Return exactly and only these lines: the first of the listing through the one containing "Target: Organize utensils".

## Given data

───

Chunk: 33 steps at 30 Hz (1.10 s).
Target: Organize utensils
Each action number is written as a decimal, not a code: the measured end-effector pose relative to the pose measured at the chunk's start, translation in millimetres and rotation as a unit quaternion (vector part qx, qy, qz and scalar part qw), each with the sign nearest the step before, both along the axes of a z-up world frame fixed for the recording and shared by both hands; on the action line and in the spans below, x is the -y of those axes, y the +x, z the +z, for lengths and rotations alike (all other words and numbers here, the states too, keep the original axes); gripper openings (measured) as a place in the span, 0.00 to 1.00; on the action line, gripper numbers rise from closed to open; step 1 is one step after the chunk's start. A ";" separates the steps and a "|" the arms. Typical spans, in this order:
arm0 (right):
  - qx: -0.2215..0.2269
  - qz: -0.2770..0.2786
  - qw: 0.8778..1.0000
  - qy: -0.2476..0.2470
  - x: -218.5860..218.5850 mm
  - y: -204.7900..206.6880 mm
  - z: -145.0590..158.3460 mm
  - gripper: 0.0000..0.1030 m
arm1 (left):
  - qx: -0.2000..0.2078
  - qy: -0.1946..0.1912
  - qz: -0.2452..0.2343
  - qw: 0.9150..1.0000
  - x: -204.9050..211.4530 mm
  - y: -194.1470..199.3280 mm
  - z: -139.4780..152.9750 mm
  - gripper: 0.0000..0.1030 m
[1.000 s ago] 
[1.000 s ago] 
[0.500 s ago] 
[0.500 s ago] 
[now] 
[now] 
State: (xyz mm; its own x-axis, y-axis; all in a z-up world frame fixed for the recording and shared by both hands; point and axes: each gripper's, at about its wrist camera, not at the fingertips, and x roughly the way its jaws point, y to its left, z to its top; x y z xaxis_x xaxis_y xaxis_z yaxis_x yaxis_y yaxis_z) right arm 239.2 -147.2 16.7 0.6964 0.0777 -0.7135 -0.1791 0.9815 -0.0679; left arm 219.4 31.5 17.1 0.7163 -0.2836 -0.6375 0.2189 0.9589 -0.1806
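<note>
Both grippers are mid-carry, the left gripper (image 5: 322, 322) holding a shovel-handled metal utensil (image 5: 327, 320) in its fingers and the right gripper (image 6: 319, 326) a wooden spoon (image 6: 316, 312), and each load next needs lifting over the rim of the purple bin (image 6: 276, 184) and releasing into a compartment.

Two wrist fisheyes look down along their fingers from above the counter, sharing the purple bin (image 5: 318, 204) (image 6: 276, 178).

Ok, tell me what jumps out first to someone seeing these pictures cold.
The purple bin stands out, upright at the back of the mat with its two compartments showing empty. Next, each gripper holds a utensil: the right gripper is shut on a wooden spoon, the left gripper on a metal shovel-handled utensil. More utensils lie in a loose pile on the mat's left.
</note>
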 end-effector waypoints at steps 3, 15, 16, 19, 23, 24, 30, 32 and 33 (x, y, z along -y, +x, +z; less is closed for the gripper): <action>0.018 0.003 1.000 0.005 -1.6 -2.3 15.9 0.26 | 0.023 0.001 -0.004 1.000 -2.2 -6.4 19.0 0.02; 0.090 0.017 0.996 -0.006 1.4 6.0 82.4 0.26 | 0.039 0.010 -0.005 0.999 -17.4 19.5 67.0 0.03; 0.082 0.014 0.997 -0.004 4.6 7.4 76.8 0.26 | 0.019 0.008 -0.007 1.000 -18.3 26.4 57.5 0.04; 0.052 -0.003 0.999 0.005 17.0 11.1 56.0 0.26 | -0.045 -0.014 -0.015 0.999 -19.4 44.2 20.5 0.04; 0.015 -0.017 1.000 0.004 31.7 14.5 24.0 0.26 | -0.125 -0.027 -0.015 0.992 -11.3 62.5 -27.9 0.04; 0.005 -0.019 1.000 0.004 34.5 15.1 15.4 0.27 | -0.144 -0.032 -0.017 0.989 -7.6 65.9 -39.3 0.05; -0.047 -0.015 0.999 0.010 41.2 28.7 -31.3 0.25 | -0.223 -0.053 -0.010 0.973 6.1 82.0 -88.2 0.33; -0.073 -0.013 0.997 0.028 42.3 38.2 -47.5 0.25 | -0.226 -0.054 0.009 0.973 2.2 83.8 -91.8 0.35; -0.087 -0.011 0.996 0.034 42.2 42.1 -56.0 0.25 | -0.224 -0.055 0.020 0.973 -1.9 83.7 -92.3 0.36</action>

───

## Answer area
Chunk: 33 steps at 30 Hz (1.10 s).
Target: Organize utensils

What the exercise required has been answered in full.